Please copy out the full listing that follows exactly; no picture belongs in the copy.

--------------------------------

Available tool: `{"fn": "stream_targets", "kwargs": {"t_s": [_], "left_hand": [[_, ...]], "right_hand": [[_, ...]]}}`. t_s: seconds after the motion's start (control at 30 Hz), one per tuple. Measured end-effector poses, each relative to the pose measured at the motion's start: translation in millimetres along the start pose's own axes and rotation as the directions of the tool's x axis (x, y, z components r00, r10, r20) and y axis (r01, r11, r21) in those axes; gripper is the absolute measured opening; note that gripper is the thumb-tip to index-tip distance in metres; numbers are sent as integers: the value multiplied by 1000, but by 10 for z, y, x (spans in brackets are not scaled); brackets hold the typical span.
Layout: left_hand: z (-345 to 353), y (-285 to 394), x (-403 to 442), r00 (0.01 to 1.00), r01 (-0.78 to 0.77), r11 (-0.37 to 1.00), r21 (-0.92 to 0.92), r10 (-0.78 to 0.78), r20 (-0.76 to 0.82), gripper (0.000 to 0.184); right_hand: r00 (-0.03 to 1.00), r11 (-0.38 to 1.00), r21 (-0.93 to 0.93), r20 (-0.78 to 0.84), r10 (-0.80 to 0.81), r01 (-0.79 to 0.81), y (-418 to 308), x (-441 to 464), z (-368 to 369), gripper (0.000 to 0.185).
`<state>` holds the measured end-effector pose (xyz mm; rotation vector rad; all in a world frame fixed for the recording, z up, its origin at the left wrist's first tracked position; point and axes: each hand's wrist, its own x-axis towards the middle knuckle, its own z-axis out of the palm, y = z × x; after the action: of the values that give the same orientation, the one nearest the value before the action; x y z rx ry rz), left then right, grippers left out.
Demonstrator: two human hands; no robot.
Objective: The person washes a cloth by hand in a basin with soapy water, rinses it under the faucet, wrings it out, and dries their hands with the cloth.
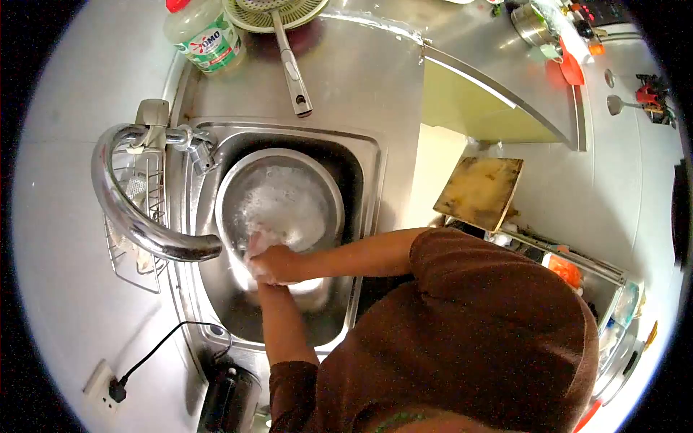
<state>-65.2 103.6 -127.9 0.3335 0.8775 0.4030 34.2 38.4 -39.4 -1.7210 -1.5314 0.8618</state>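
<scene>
My right hand (283,265) comes in from the right and is closed over my left hand (258,247), near the near-left rim of a round metal basin (328,186). White suds cover the fingers of my left hand and partly hide them. Whether a small thing lies between the two hands is hidden. Foamy water (285,206) fills the basin, which sits inside a steel sink (238,317). Both forearms cross the sink's near part.
A curved faucet (115,195) reaches over the sink's left side, before a wire rack (154,195). Behind stand an OMO bottle (209,47) and a green colander (321,9) with a long-handled strainer (289,61). A plug (117,390) is in the wall. A stained board (480,191) leans right.
</scene>
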Motion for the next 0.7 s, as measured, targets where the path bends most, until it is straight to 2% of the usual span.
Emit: {"fn": "stream_targets", "kwargs": {"t_s": [0.03, 0.1, 0.13, 0.17, 0.2, 0.23, 0.27, 0.37, 0.43, 0.47, 0.57, 0.6, 0.63, 0.67, 0.7], "left_hand": [[104, -36, -42, 999, 15, 1000, -24, -16, -41, 38], [262, -114, 14, 999, 21, 999, 41, -20, -31, 38], [334, -162, 55, 1000, 13, 996, 86, -12, -12, 37], [361, -189, 114, 1000, 25, 978, 208, -27, 4, 37], [386, -223, 155, 999, 8, 942, 334, -19, 31, 36], [392, -245, 170, 997, 5, 966, 258, -26, 78, 36], [387, -262, 156, 994, -15, 959, 284, -17, 108, 36], [347, -316, 81, 981, -84, 923, 376, 12, 191, 35], [309, -344, 57, 974, -77, 951, 300, 8, 227, 34], [332, -342, 42, 974, -3, 991, 136, -28, 223, 36], [972, -231, -206, 979, 83, 992, -93, -63, 192, 33], [1168, -141, -353, 974, -159, 921, 355, 87, 209, 34], [1368, -50, -502, 947, -320, 606, 728, 236, 220, 35], [1340, -59, -470, 966, -251, 814, 524, 177, 187, 35], [1201, -107, -403, 983, -165, 921, 353, 125, 132, 34]], "right_hand": [[1000, 1000, -27, 0, -7, 7, -27, -27, -31, 23], [998, 977, -203, 2, 64, -62, 23, -4, -177, 23], [993, 967, -229, -23, 114, -116, 55, 33, -224, 23], [985, 953, -252, -47, 163, -170, 102, 68, -252, 23], [973, 949, -215, -85, 215, -229, 178, 141, -280, 23], [956, 942, -177, -120, 268, -286, 227, 204, -303, 23], [950, 947, -111, -112, 291, -303, 155, 177, -467, 22], [931, 927, -86, -39, 362, -364, 307, 228, -534, 24], [915, 915, -30, -28, 402, -403, 308, 209, -608, 24], [907, 907, -2, -19, 421, -421, 295, 190, -654, 26], [902, 908, 113, -112, 416, -405, 646, 135, -444, 26], [857, 848, 154, -13, 515, -507, 511, 122, -653, 27], [856, 853, 140, -63, 514, -502, 545, 123, -600, 27], [853, 859, 124, -112, 510, -497, 616, 118, -524, 26], [848, 863, 108, -161, 506, -494, 688, 110, -455, 26]]}}
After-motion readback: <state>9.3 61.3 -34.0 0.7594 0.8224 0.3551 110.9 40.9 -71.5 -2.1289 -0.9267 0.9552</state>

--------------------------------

### REPLY
Available tool: `{"fn": "stream_targets", "kwargs": {"t_s": [_], "left_hand": [[_, ...]], "right_hand": [[_, ...]]}}`. t_s: seconds after the motion's start (control at 30 Hz), one per tuple. Measured end-effector poses, each relative to the pose measured at the motion's start: translation in millimetres along the start pose's own axes and rotation as the directions of the tool's x axis (x, y, z components r00, r10, r20) and y axis (r01, r11, r21) in those axes; gripper is the absolute measured opening; note that gripper is the thumb-tip to index-tip distance in metres; numbers are sent as integers: the value multiplied by 1000, but by 10 for z, y, x (spans in brackets are not scaled); brackets hold the typical span.
Layout: left_hand: z (-345 to 353), y (-285 to 394), x (-403 to 442), r00 (0.01 to 1.00), r01 (-0.78 to 0.77), r11 (-0.37 to 1.00), r21 (-0.92 to 0.92), r10 (-0.78 to 0.78), r20 (-0.76 to 0.82), gripper (0.000 to 0.184); right_hand: r00 (-0.03 to 1.00), r11 (-0.38 to 1.00), r21 (-0.93 to 0.93), r20 (-0.78 to 0.84), r10 (-0.80 to 0.81), r01 (-0.79 to 0.81), y (-418 to 308), x (-441 to 464), z (-368 to 369), gripper (0.000 to 0.185).
`<state>` holds the measured end-effector pose (xyz mm; rotation vector rad; all in a world frame fixed for the recording, z up, its origin at the left wrist's first tracked position; point and axes: each hand's wrist, its own x-axis towards the middle knuckle, its own z-axis out of the palm, y = z × x; after the action: of the values that give the same orientation, the one nearest the value before the action; x y z rx ry rz), left then right, grippers left out.
Demonstrator: two human hands; no robot.
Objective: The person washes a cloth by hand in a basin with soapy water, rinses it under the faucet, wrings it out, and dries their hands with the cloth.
<state>-65.2 103.6 -127.9 0.3335 0.8775 0.4030 34.2 38.4 -39.4 -1.7210 -1.5314 0.8618</state>
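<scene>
My right hand (283,265) comes in from the right and is closed over my left hand (258,247), near the near-left rim of a round metal basin (328,186). White suds cover the fingers of my left hand and partly hide them. Whether a small thing lies between the two hands is hidden. Foamy water (285,206) fills the basin, which sits inside a steel sink (238,317). Both forearms cross the sink's near part.
A curved faucet (115,195) reaches over the sink's left side, before a wire rack (154,195). Behind stand an OMO bottle (209,47) and a green colander (321,9) with a long-handled strainer (289,61). A plug (117,390) is in the wall. A stained board (480,191) leans right.
</scene>
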Motion for the next 0.7 s, as measured, targets where the path bends most, until it is straight to 2% of the usual span.
Emit: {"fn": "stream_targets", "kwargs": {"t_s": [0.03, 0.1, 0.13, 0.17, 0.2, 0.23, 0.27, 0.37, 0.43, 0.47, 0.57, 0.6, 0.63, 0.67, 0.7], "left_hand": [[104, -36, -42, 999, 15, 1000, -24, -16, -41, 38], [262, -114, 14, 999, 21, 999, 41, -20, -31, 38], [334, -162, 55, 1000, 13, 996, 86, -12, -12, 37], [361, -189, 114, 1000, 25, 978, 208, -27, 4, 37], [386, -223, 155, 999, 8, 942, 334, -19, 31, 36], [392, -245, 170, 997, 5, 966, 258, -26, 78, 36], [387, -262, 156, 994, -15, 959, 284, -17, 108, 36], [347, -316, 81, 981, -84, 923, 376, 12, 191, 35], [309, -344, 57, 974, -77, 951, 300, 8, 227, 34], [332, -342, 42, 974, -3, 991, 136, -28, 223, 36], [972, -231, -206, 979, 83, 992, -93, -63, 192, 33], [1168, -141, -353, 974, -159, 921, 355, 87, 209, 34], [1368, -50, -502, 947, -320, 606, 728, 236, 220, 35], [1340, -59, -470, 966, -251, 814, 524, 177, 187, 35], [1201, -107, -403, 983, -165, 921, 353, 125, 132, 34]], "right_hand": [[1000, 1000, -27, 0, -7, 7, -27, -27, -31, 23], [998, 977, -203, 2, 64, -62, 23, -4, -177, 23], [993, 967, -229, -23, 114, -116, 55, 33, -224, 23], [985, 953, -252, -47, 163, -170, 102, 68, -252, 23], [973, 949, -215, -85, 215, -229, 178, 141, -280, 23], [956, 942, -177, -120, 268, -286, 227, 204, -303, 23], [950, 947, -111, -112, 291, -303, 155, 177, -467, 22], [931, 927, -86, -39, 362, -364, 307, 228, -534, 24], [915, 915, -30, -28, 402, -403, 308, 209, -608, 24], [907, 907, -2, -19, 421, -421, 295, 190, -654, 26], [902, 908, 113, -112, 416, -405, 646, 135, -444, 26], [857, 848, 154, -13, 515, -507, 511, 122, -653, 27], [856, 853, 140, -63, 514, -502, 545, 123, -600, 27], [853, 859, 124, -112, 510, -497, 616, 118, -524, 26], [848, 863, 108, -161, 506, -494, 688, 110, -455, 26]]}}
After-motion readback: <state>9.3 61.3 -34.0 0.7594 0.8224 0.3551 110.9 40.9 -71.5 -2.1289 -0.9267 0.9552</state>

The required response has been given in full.